> _Your goal_
Print the data exactly as it is given, please.

> _Material provided_

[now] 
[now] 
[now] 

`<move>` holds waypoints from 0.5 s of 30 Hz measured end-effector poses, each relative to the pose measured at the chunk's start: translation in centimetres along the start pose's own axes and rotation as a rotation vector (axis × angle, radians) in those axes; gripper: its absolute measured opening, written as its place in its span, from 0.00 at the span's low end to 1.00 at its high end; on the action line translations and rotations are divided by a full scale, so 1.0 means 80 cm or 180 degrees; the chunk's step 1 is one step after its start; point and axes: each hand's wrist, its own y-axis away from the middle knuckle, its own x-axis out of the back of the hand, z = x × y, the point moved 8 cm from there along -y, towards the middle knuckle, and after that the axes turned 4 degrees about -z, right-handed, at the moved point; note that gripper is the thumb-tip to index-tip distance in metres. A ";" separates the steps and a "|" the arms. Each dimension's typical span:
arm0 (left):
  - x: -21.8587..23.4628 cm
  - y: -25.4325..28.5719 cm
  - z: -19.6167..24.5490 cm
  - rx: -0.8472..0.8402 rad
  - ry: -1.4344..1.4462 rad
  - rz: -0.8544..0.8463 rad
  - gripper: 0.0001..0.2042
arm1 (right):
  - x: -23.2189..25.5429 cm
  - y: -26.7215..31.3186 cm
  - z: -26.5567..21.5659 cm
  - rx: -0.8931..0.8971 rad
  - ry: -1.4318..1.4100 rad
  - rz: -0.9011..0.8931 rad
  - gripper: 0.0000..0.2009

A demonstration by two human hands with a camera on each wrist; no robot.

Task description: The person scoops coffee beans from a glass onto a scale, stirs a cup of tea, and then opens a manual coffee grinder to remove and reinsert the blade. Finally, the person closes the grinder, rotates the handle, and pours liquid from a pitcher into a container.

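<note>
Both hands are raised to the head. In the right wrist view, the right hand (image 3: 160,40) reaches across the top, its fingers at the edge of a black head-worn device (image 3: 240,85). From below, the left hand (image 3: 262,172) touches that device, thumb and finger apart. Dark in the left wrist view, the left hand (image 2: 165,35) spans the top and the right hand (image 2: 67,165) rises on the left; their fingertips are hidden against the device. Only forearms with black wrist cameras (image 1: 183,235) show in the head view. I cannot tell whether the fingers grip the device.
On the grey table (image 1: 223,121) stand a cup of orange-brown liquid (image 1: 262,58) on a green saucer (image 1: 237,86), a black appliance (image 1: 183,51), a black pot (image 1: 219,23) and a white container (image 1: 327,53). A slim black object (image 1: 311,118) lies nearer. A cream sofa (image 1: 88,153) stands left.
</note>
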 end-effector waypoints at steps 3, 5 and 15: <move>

> _Response box_
[now] 
[now] 
[now] 

`<move>` holds waypoints from 0.5 s of 30 Hz measured end-effector poses, each relative to the pose measured at the chunk's start: translation in centimetres along the start pose's own axes and rotation as a rotation vector (axis × angle, radians) in those axes; gripper: its absolute measured opening, written as its place in its span, from 0.00 at the span's low end to 1.00 at its high end; on the action line translations and rotations are divided by a full scale, so 1.0 means 80 cm or 180 degrees; the chunk's step 1 is one step after its start; point and axes: each hand's wrist, its own y-axis away from the middle knuckle, its own x-axis out of the back of the hand, z = x × y, the point moved 8 cm from there along -y, towards the middle knuckle, and after that the axes turned 4 degrees about -z, right-handed, at the moved point; note that gripper is the thumb-tip to index-tip distance in metres. A ";" separates the steps and a "|" the arms. Each dimension's typical span:
arm0 (left):
  - x: -21.8587..23.4628 cm
  - y: -25.4325..28.5719 cm
  - z: -19.6167..24.5490 cm
  - rx: -0.8472..0.8402 rad
  - ry: -1.4344..1.4462 rad
  - rz: -0.8544..0.8463 rad
  - gripper: 0.0001..0.2042
arm1 (right):
  - x: -23.2189..25.5429 cm
  - y: -26.7215..31.3186 cm
  - z: -26.5567..21.5659 cm
  - rx: -0.8931..0.8971 rad
  - ry: -1.4318..1.4100 rad
  - rz: -0.9011..0.8931 rad
  - gripper: 0.0000..0.2009

A demonstration by two human hands with a camera on each wrist; no robot.

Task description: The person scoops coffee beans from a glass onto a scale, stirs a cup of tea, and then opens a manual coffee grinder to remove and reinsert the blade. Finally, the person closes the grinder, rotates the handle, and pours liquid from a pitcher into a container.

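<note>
Both hands are raised to the head. In the right wrist view, the right hand (image 3: 160,40) reaches across the top, its fingers at the edge of a black head-worn device (image 3: 240,85). From below, the left hand (image 3: 262,172) touches that device, thumb and finger apart. Dark in the left wrist view, the left hand (image 2: 165,35) spans the top and the right hand (image 2: 67,165) rises on the left; their fingertips are hidden against the device. Only forearms with black wrist cameras (image 1: 183,235) show in the head view. I cannot tell whether the fingers grip the device.
On the grey table (image 1: 223,121) stand a cup of orange-brown liquid (image 1: 262,58) on a green saucer (image 1: 237,86), a black appliance (image 1: 183,51), a black pot (image 1: 219,23) and a white container (image 1: 327,53). A slim black object (image 1: 311,118) lies nearer. A cream sofa (image 1: 88,153) stands left.
</note>
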 end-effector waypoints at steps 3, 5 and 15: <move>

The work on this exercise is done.